ドイツの動きは日本にとっても他人事でない。日本も、米国から対ロ制裁に参加するよう要請されている。
先頃、ドイツ政府が下した一つの決定が波紋を広げている。ウクライナの武器支援要請に対し、ドイツはヘルメット5000個を供与すると発表した。その何とも間の抜けた対応に、ウクライナ政府は怒りとも落胆ともつかない反応を隠そうとしない。
頑強なロシア戦車が、国境を挟みすぐその先で地響きを立て走り廻っている。明日にも戦闘が始まるかもしれず、そうなればウクライナ軍はロシア軍の猛攻に体を呈し抵抗しなければならない。その時に、頼りになるはずの隣国がヘルメットをプレゼントか、というわけだ。
そればかりでない。ドイツはエストニアからの対ウクライナ武器供与にも難色を示す。エストニアは、ウクライナに旧式ながら同国所有の榴弾砲を提供する旨申し出たが、ドイツがこれに難色を示した。この榴弾砲はもともと旧東ドイツが製造し、それがフィンランド経由でエストニアに輸出された。つまり、榴弾砲の原産地はドイツということになる。
ドイツには、攻撃用の殺傷兵器を紛争地域に供与してはならない、との規則がある。過去を踏まえ、同じ過ちを繰り返すまいとの反省に根差す。
だからといって、ヘルメットでなければならないことはないが、ドイツはドイツなりにこの規則を踏まえ、ヘルメット供与を決定した。エストニアの榴弾砲も、この規則を厳格に解釈すれば、攻撃兵器は仮に第三国を経由するものであっても許されてはならないことになる。ヘルメットも榴弾砲も、ドイツの論理は、それはそれで分からなくはない。特に、我々日本人にはこの説明は理解できる。できないことはできないのだ。
しかし、同盟の結束を固め少しの乱れも見せまいとする米国にすれば、ドイツは、同盟を何と考えているのか、ということだろうし、ましてやこれから、戦争に突入していこうというウクライナからすれば、この期に及んで何と間の抜けたことを、ということだ。
同じことは、対ロ制裁のカギを握るノルドストリーム2についても言える。ノルドストリーム2とは、ロシアからバルト海を通ってドイツに至る天然ガス輸送のパイプラインで、既にパイプライン自体は完成、後はドイツ政府の認可を待つばかりになっている。

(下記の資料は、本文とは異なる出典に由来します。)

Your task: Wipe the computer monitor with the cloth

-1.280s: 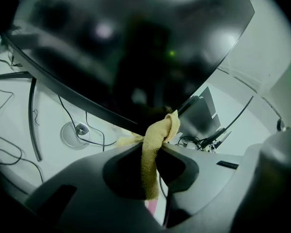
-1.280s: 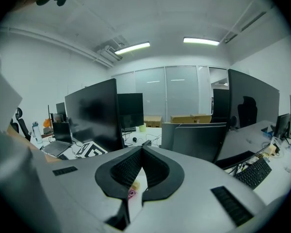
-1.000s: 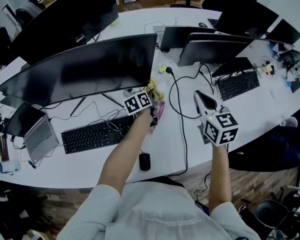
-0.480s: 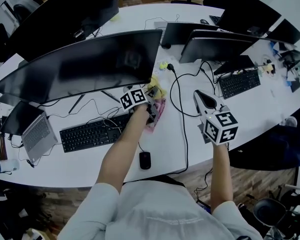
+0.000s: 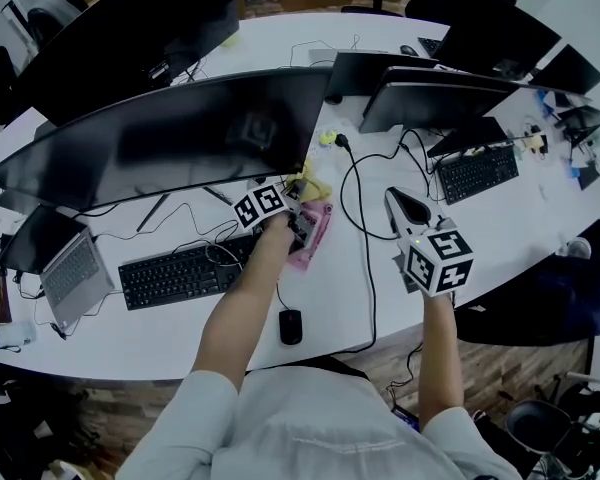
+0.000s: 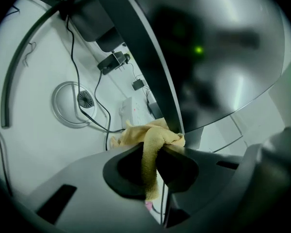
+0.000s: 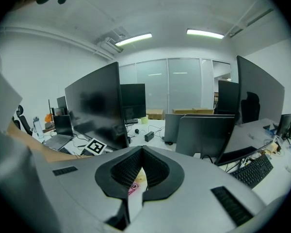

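White curved worktop (image 5: pixel 335 288) in the head view: left gripper (image 5: pixel 300 200), arm stretched forward, sits at the monitor's (image 5: pixel 180 138) lower right corner; right gripper (image 5: pixel 398 200) is well to its right. Left gripper view: jaws clench the yellow cloth (image 6: pixel 153 140), monitor edge just beyond. Right gripper view: jaws pressed together, empty.

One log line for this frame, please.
left hand-held gripper: shut on yellow cloth | cloth: at curved monitor lower corner, contact unclear | right hand-held gripper: shut, empty, above desk
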### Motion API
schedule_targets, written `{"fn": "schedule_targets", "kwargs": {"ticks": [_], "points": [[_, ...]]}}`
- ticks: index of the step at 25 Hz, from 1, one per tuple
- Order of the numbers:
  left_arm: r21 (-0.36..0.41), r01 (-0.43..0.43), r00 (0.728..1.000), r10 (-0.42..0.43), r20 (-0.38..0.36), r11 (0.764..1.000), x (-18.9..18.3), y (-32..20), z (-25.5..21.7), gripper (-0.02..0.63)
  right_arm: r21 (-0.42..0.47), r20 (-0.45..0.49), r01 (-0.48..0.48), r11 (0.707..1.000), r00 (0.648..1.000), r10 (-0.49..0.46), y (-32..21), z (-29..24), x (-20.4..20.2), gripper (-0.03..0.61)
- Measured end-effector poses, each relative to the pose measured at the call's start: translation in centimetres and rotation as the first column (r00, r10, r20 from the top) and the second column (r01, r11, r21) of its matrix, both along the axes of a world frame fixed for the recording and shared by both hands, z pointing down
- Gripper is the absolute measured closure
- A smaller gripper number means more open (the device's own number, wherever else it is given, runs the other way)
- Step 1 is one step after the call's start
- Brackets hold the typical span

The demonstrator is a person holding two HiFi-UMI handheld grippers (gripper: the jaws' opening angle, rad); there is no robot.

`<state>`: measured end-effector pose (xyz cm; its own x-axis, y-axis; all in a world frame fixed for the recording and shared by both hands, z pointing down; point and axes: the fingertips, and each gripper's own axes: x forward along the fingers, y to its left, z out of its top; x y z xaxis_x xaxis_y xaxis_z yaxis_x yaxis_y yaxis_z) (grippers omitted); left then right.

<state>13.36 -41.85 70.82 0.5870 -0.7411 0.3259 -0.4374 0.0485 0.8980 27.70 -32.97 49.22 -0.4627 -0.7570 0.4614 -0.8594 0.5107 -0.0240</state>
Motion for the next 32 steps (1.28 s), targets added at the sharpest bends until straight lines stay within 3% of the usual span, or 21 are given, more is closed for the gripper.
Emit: {"fn": "schedule_targets", "kwargs": {"ticks": [9,15,32], "points": [[0.101,0.07,0.996,-0.063,-0.069,0.992,-1.5,0.4,-1.1,0.551,0.005,0.021,0.0,1.0,1.0,0.0,0.0,-0.2,-0.9,0.552],[0.102,0.126,0.99,-0.117,-0.082,0.987,-4.2,0.9,-1.2,0.551,0.009,0.022,0.012,1.0,1.0,-0.012,-0.5,-0.3,-2.6,0.552],[0.102,0.264,0.964,-0.265,-0.003,0.959,-20.9,4.0,-1.5,0.551,0.008,0.029,0.096,0.995,0.995,-0.097,0.1,-1.3,-14.2,0.552]]}}
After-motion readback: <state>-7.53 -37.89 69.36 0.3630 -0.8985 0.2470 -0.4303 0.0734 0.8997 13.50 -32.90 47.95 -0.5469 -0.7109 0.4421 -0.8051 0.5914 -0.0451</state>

米国は、もしもロシアの侵攻がある場合は、このパイプラインの稼働を止め、ロシアの天然ガス輸出に打撃を与えたいとする。もう一つの世界の銀行送金システム運営機関、国際銀行間通信協会(SWIFT)からのロシア締め出しとともに、ロシア経済に打撃を与えうる重要な制裁手段だ。ところがここでも、ドイツの姿勢が定まらない。
ショルツ首相は、政権発足当初、ノルドストリーム2は「経済プロジェクトであり、政治が絡むものではない」とした。これはメルケル政権の立場を踏襲したものだが、言うまでもなく、このプロジェクトは政治そのものであり、これを単なる経済的なものと割り切るわけにはいかない。
ショルツ首相の発言には、米国だけでなく、ドイツ国内からも異論が噴出し、1月後半になり、やむなくショルツ氏は立場を修正、「対ロ制裁はあらゆる選択肢を含む」とした。無論、本音が稼働推進であることに変わりはない。
背景に、ドイツが天然ガス輸入の55%をロシアに依存するとの事情がある(EU全体でも4割をロシアに依存する)。
そもそも、既存秩序を覆そうと狙うロシアに国の根幹であるエネルギー供給を依存することがおかしい、との議論はありうる。しかし、日本だって、石油を中東に依存している。エネルギー供給はたとえてみれば人体にとっての血液みたいなもので、血管を締められればひとたまりもないから血管は複数確保しておくべきだ、というのはその通りだが、実際は、なかなかそうもいかない。